- DATA FOR PROCESSING -
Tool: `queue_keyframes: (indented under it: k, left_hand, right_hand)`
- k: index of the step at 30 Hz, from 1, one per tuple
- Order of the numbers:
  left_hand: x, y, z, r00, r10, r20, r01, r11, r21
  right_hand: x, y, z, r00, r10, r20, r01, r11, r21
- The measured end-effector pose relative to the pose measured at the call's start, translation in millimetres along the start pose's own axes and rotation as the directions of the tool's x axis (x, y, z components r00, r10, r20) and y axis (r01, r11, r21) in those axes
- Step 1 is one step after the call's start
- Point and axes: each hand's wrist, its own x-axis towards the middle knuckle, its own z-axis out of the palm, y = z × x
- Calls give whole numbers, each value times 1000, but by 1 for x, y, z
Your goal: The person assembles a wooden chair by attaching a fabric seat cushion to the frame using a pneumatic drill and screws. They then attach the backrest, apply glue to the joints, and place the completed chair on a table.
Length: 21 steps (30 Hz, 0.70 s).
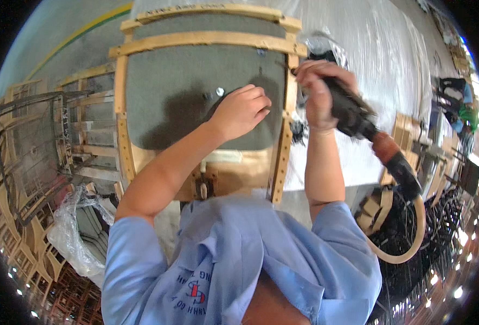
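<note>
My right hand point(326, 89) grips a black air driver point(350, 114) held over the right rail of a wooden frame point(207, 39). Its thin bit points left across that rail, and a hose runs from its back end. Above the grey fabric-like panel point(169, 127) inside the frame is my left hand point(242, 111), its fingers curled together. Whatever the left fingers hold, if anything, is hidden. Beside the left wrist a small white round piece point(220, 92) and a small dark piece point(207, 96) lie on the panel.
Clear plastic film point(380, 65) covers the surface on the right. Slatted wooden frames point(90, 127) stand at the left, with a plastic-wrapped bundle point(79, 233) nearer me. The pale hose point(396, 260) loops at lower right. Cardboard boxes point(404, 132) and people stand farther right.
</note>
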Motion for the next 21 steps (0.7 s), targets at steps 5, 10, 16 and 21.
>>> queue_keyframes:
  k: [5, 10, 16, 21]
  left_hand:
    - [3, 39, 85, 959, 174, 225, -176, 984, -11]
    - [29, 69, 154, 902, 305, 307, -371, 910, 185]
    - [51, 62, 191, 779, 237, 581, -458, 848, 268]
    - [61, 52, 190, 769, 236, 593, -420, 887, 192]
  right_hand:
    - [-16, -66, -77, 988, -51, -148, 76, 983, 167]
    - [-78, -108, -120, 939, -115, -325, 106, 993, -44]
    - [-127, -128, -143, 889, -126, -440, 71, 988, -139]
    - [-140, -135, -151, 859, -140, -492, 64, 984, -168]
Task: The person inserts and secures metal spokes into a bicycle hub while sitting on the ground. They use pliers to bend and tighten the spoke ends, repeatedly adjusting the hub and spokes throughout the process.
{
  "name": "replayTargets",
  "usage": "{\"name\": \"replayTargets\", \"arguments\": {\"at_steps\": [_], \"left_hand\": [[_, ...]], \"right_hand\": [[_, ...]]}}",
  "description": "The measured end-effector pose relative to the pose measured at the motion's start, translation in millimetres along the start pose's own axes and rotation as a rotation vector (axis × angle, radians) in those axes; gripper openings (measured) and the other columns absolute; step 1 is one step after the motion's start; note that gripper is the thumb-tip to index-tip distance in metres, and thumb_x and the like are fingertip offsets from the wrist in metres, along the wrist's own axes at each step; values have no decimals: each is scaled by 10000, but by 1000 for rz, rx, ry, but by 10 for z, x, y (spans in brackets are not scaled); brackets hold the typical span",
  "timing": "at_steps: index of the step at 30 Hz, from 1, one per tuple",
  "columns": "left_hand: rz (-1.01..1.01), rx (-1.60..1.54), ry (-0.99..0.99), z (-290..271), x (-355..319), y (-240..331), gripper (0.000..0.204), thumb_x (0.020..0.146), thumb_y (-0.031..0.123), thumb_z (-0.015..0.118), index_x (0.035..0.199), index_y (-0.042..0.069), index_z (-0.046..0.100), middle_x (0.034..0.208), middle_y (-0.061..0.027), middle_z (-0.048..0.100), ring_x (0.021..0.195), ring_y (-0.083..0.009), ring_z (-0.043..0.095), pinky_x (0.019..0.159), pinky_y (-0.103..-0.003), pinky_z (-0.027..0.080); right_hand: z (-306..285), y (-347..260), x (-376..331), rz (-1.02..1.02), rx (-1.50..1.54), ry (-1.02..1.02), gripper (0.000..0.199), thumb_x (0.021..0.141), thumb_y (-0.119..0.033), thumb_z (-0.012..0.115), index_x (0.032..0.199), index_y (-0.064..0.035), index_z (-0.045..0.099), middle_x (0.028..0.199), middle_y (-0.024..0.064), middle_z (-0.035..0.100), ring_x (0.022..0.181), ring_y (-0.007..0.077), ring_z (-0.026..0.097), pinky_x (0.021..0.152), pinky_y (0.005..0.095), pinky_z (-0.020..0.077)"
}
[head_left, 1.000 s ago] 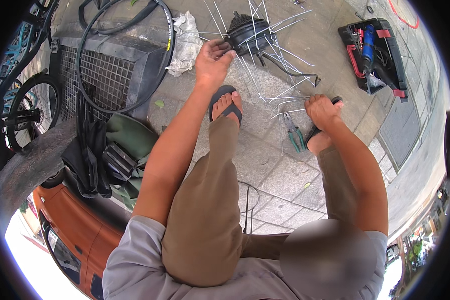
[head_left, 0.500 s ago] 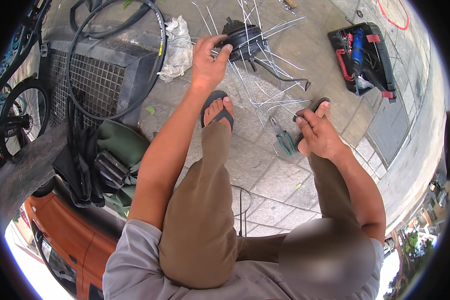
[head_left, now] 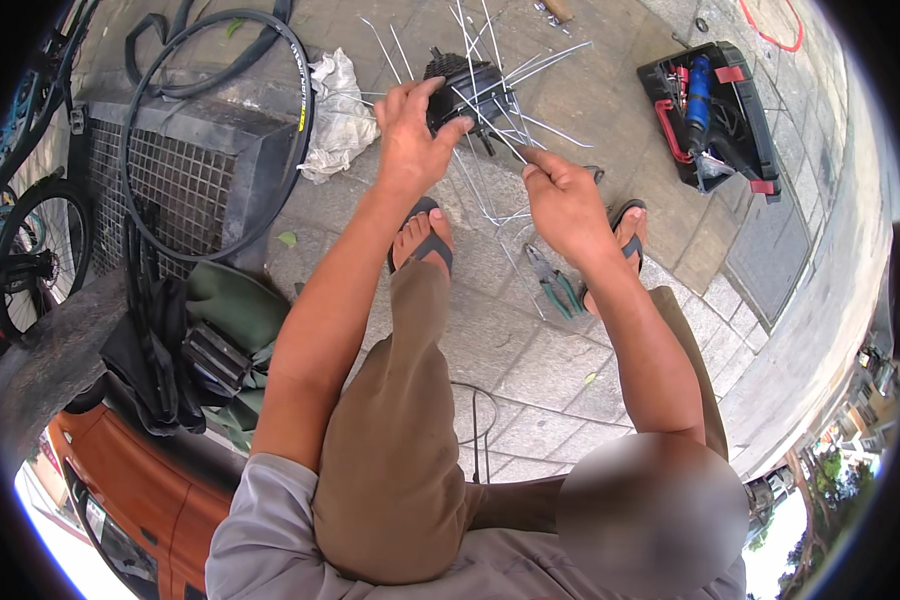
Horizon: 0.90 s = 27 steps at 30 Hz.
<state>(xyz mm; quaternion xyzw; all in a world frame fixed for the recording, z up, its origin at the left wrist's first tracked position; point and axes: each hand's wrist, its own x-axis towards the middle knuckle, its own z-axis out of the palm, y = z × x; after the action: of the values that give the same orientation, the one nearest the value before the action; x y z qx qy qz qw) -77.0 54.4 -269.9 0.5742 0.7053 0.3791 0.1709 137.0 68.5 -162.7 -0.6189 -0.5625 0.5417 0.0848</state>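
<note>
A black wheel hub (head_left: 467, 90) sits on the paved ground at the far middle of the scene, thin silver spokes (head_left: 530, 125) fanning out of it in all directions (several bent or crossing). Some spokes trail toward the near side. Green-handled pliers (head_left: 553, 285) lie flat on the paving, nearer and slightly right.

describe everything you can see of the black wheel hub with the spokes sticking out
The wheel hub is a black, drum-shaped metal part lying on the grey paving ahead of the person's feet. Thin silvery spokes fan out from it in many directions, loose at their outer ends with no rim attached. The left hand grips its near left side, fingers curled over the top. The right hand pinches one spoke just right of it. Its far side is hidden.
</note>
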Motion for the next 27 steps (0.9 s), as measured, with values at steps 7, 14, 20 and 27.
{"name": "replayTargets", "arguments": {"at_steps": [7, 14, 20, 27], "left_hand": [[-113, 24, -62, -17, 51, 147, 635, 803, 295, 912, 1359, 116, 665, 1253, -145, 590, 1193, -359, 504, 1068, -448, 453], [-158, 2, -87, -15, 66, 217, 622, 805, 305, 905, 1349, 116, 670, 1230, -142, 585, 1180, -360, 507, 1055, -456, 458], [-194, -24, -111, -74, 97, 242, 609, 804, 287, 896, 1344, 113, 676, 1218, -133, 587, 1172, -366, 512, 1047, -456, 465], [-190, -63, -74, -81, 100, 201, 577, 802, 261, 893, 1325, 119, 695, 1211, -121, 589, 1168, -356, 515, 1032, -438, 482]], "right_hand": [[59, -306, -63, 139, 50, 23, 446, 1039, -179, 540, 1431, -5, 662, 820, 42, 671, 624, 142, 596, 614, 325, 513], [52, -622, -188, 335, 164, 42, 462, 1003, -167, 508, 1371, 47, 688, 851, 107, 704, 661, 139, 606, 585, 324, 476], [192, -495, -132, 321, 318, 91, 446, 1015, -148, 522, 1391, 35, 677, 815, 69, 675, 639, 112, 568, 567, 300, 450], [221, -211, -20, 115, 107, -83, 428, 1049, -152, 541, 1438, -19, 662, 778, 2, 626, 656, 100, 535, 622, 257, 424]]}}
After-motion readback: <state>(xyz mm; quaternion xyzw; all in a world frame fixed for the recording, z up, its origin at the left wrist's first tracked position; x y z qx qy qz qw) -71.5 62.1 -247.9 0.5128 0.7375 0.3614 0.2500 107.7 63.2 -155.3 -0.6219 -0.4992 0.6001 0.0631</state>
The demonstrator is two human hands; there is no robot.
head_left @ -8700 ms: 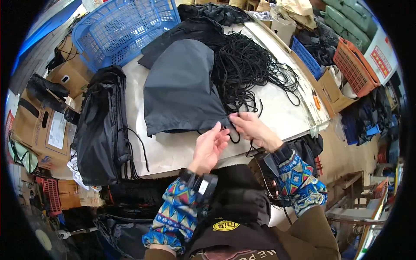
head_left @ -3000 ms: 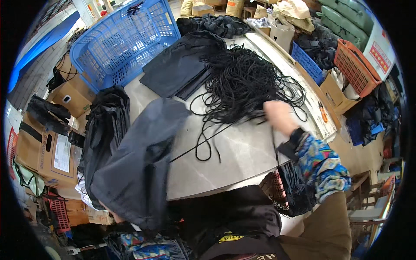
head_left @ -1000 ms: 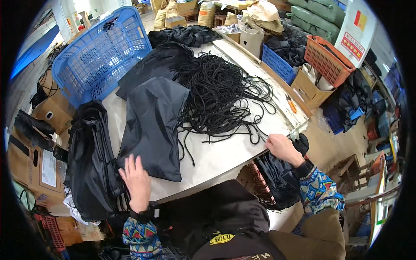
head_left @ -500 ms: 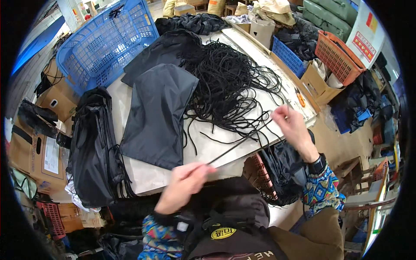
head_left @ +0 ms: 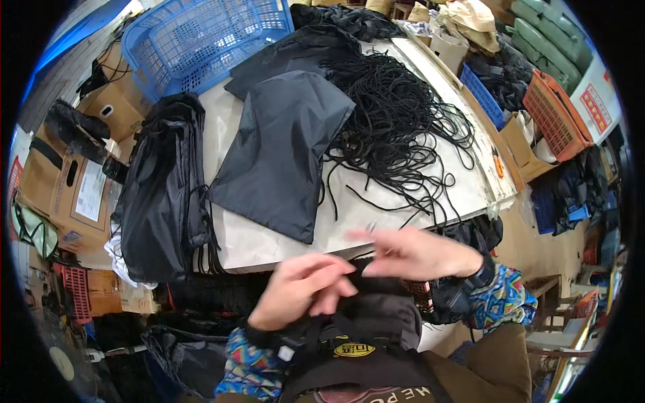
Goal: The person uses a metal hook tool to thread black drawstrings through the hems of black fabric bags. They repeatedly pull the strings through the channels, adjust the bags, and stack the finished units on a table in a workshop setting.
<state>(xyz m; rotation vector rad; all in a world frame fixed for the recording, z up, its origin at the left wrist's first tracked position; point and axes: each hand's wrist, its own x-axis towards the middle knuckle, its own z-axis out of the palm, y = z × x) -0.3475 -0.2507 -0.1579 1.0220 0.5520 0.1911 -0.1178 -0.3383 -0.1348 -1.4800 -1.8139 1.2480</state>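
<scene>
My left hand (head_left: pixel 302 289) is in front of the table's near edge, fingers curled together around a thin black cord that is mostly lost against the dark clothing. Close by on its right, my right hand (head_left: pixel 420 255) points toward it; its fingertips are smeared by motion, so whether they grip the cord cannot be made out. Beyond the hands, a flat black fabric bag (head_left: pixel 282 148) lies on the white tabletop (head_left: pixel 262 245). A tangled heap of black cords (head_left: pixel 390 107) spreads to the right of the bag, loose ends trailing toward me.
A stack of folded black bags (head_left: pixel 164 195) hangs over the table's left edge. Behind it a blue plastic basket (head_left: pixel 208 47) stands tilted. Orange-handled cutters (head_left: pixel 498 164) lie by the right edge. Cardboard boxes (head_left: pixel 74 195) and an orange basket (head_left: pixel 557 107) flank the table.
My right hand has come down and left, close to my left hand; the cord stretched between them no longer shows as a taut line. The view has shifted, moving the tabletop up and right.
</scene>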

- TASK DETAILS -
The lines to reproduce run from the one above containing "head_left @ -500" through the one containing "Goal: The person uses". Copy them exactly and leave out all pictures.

- EXERCISE RESULT -
head_left @ -500 ms: 
head_left @ +0 ms: 
Goal: The person uses a metal hook tool to thread black drawstrings through the hems of black fabric bags. They repeatedly pull the strings through the channels, adjust the bags, and stack the finished units on a table in a workshop setting.

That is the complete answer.